Pale Blue vs. Dark Purple
There are some roots and even pulses and cereals that are violet or blue and therefore contain a higher nutritional value than its white counterpart. Some examples include potatoes, corn, rice and beans.
1. Blue Potatoes
Blue potatoes were first introduced to Europe from South America. Due to its amorphous shape and exotic colour, these tubers were originally thought to be poisonous and a thing of witchcraft. Later on people accepted the round, brown potato we know today. Our market still favours the perfect light brown potato, preferring to exclude the darker versions.
This is what people seem to prefer and therefore this is what supermarkets choose to sale. However, we are losing a lot of nutrition by sticking to brown potatoes. It doesn’t take more to grow and produce blue or red potatoes; the problem is that they just don’t sell as easily. Why choose the darker counterpart? Blue and red potatoes are not only rich in anthocyanins but also in carotenoids and phenolic compounds which will increase your antioxidant intake. Choosing blue or darker potatoes is likely to boost your nutrition; the only thing you would have to watch for is how you cook them.
A recent study showed that how you cook your potatoes matters. Frying them will only increase the amount of saturated fat you ingest but if you steam them the health-promoting compounds frond in raw potatoes are more likely to persist.

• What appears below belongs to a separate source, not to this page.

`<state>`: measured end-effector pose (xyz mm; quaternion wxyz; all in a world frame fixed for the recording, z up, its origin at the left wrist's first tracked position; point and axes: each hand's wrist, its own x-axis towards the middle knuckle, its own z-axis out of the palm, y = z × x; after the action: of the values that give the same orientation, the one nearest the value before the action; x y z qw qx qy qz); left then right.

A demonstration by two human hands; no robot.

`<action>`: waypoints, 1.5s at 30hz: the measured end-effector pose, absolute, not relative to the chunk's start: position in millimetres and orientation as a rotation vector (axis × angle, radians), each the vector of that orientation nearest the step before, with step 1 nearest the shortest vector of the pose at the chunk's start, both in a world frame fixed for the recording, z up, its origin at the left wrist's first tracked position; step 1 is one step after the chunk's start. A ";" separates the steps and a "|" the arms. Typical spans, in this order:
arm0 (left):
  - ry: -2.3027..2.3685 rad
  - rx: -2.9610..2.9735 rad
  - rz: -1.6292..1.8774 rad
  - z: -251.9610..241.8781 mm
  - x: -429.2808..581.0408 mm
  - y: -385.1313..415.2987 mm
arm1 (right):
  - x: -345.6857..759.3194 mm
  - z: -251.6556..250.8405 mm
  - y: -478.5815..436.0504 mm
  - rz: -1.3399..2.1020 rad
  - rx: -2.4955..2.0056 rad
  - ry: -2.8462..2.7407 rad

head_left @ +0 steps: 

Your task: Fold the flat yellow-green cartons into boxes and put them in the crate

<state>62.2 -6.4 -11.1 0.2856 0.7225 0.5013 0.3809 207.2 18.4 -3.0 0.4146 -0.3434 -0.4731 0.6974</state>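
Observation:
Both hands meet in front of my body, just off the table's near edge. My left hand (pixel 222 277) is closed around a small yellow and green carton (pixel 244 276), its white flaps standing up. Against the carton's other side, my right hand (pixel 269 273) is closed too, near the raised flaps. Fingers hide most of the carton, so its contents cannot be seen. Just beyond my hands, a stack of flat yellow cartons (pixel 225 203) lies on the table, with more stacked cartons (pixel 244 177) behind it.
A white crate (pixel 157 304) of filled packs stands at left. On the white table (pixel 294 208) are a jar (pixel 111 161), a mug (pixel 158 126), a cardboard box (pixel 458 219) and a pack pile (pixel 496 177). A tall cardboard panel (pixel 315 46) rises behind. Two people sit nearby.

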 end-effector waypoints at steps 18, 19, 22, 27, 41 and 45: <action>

Blue corn gets its characteristic colour due to the presence of anthocyanins just like berries and wine. A study from the Journal of the Science of Food and Agriculture compared the nutritional content and quality of blue corn against its white counterpart. It was found that blue corn contained 7% less starch, a lower glycemic index and 20% more protein than the paler version. It’s not a surprise that their antioxidant level, owing to the content of anthocyanins, is also higher.
3. Rice and Beans
Similarly, dark blue or purple rice and beans contain higher levels of antioxidants and protein. A higher consumption of antioxidants means that the ability to neutralize free radicals is increased and cell damage is prevented which could otherwise lead to inflammation, Alzheimer’s disease, cancer and other degenerative diseases.
Try Some Blue!
One of the first senses that come into play when eating is your vision. Your eyes stimulate your salivary glands, and your gastrointestinal tract is triggered. Colour can help you eat healthier, control the amount of food you eat and generally feel healthy — and blue is an equally important colour to have on your plate. For higher nutrient and antioxidant power, choose foods with a darker colour. Give variety to your meals and experiment for a healthier you.